To Macro in Excel or not
Excel Macros are perhaps the easiest way to automate the boring task at work, be it the mundane report that has to be sent to the VP each Thursday or that dreadful number crunching exercise which cannot be done using excel formulae alone. That being said, I have seen a fair amount of cases where a piece of VBA code is used ,just because it comes in handy for a complex application.
So where does a macro fit in and where do more complex solutions fit in? Every guy in IT will have his own take on it. If you are in India, every other guy you encounter in your long journey home will be an IT Project Manager and he will have his own take on it.
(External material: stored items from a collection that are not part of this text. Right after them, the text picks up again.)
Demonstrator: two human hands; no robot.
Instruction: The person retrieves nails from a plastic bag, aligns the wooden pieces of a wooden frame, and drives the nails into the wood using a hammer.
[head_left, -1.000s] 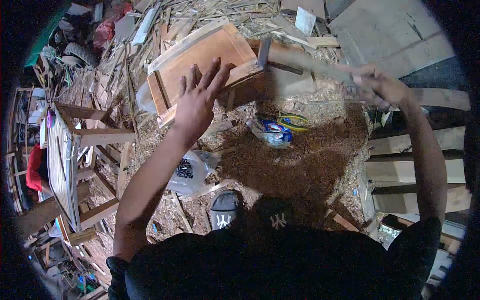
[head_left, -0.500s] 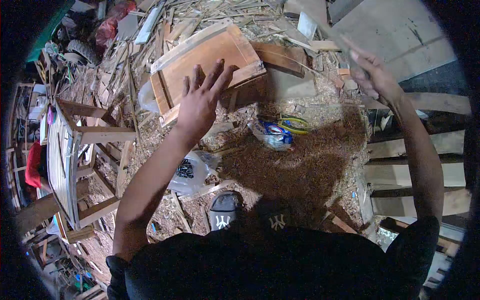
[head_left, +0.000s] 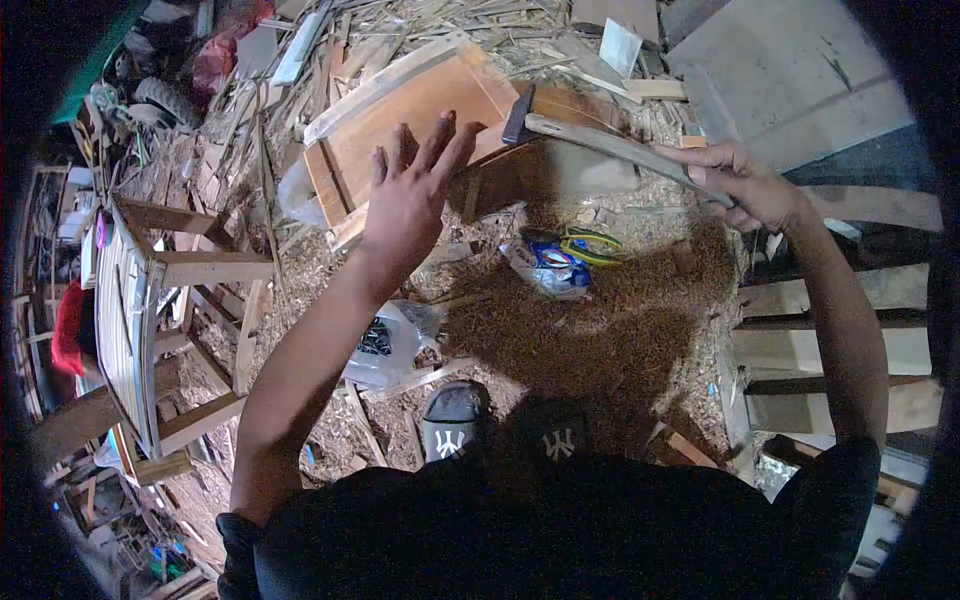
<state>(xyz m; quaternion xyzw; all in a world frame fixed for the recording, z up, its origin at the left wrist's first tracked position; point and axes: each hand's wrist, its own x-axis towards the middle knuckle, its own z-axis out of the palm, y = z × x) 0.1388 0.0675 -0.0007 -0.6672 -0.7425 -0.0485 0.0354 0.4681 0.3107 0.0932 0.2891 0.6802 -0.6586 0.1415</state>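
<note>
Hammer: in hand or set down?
In hand: the right hand grips the hammer's handle. Its head shows at the right end of the framed wooden panel; cannot tell if they touch.

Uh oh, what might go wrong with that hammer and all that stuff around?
The hammer has its head near the left hand, so a missed swing might hurt those spread fingers. The plastic bag of small dark pieces lies near a shoe, so a careless step might spill it.
</note>
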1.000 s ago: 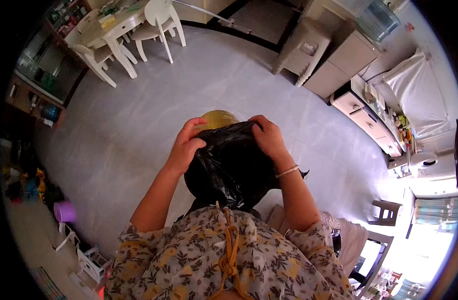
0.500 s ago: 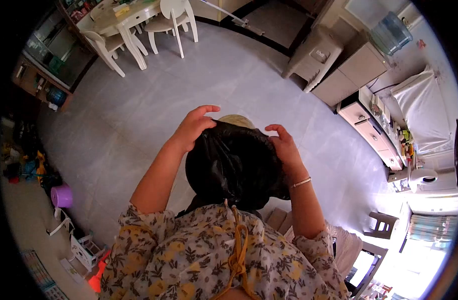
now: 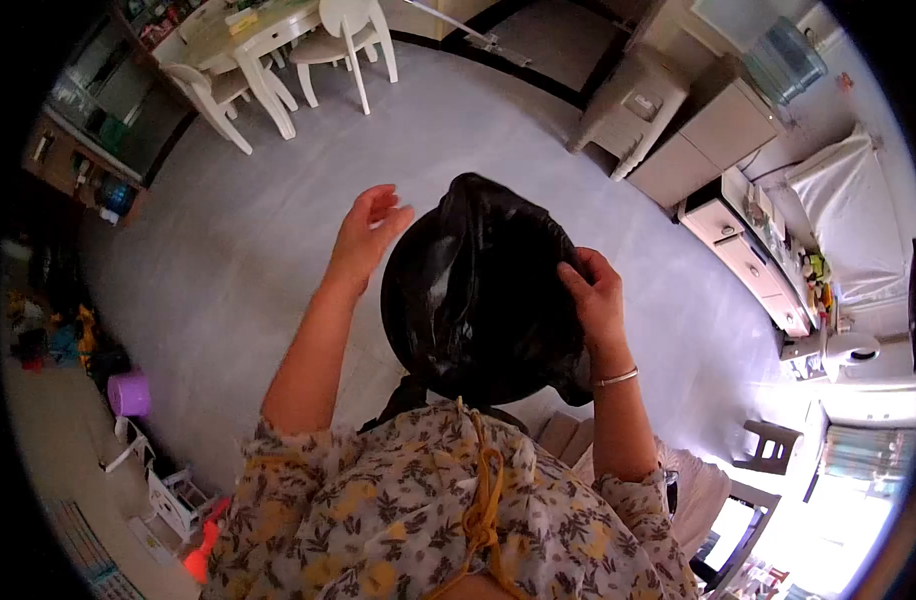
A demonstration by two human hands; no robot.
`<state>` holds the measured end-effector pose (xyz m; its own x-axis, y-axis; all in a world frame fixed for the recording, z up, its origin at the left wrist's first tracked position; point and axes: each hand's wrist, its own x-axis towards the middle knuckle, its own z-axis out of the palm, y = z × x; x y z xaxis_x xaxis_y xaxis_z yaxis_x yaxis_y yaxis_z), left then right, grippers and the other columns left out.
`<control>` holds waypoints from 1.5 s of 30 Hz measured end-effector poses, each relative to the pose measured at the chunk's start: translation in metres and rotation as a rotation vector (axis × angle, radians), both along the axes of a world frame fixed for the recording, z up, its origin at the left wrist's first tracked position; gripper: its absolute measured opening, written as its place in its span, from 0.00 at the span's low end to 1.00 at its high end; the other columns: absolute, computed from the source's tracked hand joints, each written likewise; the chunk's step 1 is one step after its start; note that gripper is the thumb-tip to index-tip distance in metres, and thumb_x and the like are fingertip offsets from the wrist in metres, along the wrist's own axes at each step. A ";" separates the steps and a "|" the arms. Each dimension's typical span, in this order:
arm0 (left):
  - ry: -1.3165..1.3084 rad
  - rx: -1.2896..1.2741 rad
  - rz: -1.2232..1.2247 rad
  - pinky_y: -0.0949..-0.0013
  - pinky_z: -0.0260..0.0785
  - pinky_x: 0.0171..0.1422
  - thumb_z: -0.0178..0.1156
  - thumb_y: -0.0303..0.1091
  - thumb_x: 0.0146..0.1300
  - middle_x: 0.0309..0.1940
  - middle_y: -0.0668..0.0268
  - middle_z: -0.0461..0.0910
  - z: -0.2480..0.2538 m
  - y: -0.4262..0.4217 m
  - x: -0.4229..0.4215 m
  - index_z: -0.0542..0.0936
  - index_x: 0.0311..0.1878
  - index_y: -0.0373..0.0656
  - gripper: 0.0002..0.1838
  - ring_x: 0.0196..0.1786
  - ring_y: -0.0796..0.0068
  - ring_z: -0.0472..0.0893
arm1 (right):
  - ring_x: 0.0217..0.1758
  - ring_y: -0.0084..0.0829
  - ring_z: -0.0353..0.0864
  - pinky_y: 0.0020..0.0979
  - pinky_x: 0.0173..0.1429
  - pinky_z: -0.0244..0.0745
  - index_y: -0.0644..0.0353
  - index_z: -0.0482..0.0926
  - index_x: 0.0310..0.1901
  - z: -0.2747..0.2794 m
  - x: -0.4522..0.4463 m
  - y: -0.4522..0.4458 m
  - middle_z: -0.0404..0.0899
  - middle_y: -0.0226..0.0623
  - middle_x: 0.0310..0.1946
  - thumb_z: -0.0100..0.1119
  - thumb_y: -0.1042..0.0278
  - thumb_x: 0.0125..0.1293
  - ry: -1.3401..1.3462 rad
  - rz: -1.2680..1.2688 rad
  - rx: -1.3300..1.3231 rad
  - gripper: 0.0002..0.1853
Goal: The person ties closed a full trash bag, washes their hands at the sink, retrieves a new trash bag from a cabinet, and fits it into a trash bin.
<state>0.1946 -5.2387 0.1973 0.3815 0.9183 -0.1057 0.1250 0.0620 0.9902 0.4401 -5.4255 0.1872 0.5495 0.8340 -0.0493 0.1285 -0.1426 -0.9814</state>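
Observation:
A black plastic garbage bag (image 3: 448, 310) hangs in front of my body, its mouth spread into a wide round shape. It looks draped over a bin, whose body is hidden beneath the plastic. My right hand (image 3: 600, 300) pinches the bag's right edge between thumb and fingers. Just off the bag's upper left side, my left hand (image 3: 370, 235) is in the air with loosely bent fingers apart and nothing in them. A fold of the bag's far edge stands up between the two hands.
Grey tiled floor (image 3: 258, 240) surrounds me. White chairs (image 3: 353, 50) stand by a table (image 3: 263, 40) at the upper left. A plastic stool (image 3: 633, 110) and a drawer cabinet (image 3: 743, 255) are on the right; a purple tub (image 3: 129, 394) is at the left.
My left hand has let go of the bag and moved up and left. The bag's far edge now reaches further out, covering the pale rim seen before. My right hand now grips the right edge.

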 end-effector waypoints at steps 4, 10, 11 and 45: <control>0.452 0.828 -0.171 0.57 0.62 0.67 0.71 0.33 0.46 0.65 0.53 0.63 0.032 -0.077 0.007 0.64 0.67 0.47 0.42 0.64 0.55 0.69 | 0.34 0.20 0.74 0.24 0.41 0.71 0.67 0.78 0.44 0.000 -0.011 -0.004 0.79 0.29 0.31 0.64 0.70 0.60 0.069 -0.139 0.067 0.13; 0.174 0.112 0.029 0.62 0.68 0.61 0.64 0.24 0.54 0.54 0.59 0.75 0.016 -0.048 -0.037 0.68 0.66 0.48 0.33 0.56 0.64 0.75 | 0.34 0.21 0.75 0.24 0.41 0.72 0.67 0.78 0.44 -0.006 -0.013 -0.018 0.80 0.30 0.31 0.64 0.69 0.60 -0.010 -0.231 0.039 0.13; 0.178 0.110 0.030 0.62 0.68 0.61 0.64 0.24 0.54 0.54 0.59 0.75 0.010 -0.032 -0.054 0.68 0.66 0.48 0.33 0.56 0.64 0.75 | 0.35 0.21 0.76 0.24 0.42 0.72 0.67 0.78 0.45 -0.008 -0.013 -0.022 0.80 0.31 0.31 0.64 0.69 0.60 0.025 -0.221 0.026 0.14; 0.615 0.392 -0.533 0.60 0.62 0.68 0.49 0.34 0.67 0.59 0.52 0.72 -0.145 -0.113 0.054 0.70 0.63 0.41 0.22 0.63 0.57 0.71 | 0.41 0.21 0.77 0.24 0.49 0.72 0.67 0.76 0.47 0.000 -0.091 -0.027 0.79 0.31 0.38 0.63 0.78 0.57 0.041 -0.117 0.002 0.15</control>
<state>0.2481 -5.3519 0.0518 0.7463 0.6489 -0.1480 0.5548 -0.4837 0.6770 0.3492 -5.4523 0.1870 0.6408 0.7643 -0.0721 0.0709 -0.1525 -0.9858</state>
I don’t profess to be an expert in making that decision, but having spent the bulk of my time writing macros to automate small tasks, here is my two cents on it.
When macro?
· When you have to generate a report for which you can bring in data from any source into Excel, which has to be generated in regular intervals, say every week. This can be a real time saver and probably I will say the best use case for the macro.
· When you have an unrealistic timeline for doing the same repeated work for say 10000 times and have to submit it by lunch the next day. And you cannot construct a simple excel formula to do the number crunching. You business partner will be impressed by your speed of crunching of what he/she thought would take forever.
· When you need a simple front end for your code in a hackathon and your piece of code has an API which can feed into excel. What Excel offers is a ready made front end with basic calculations in the form of formulae which is hard to replicate in any other front end solution like html or java front ends.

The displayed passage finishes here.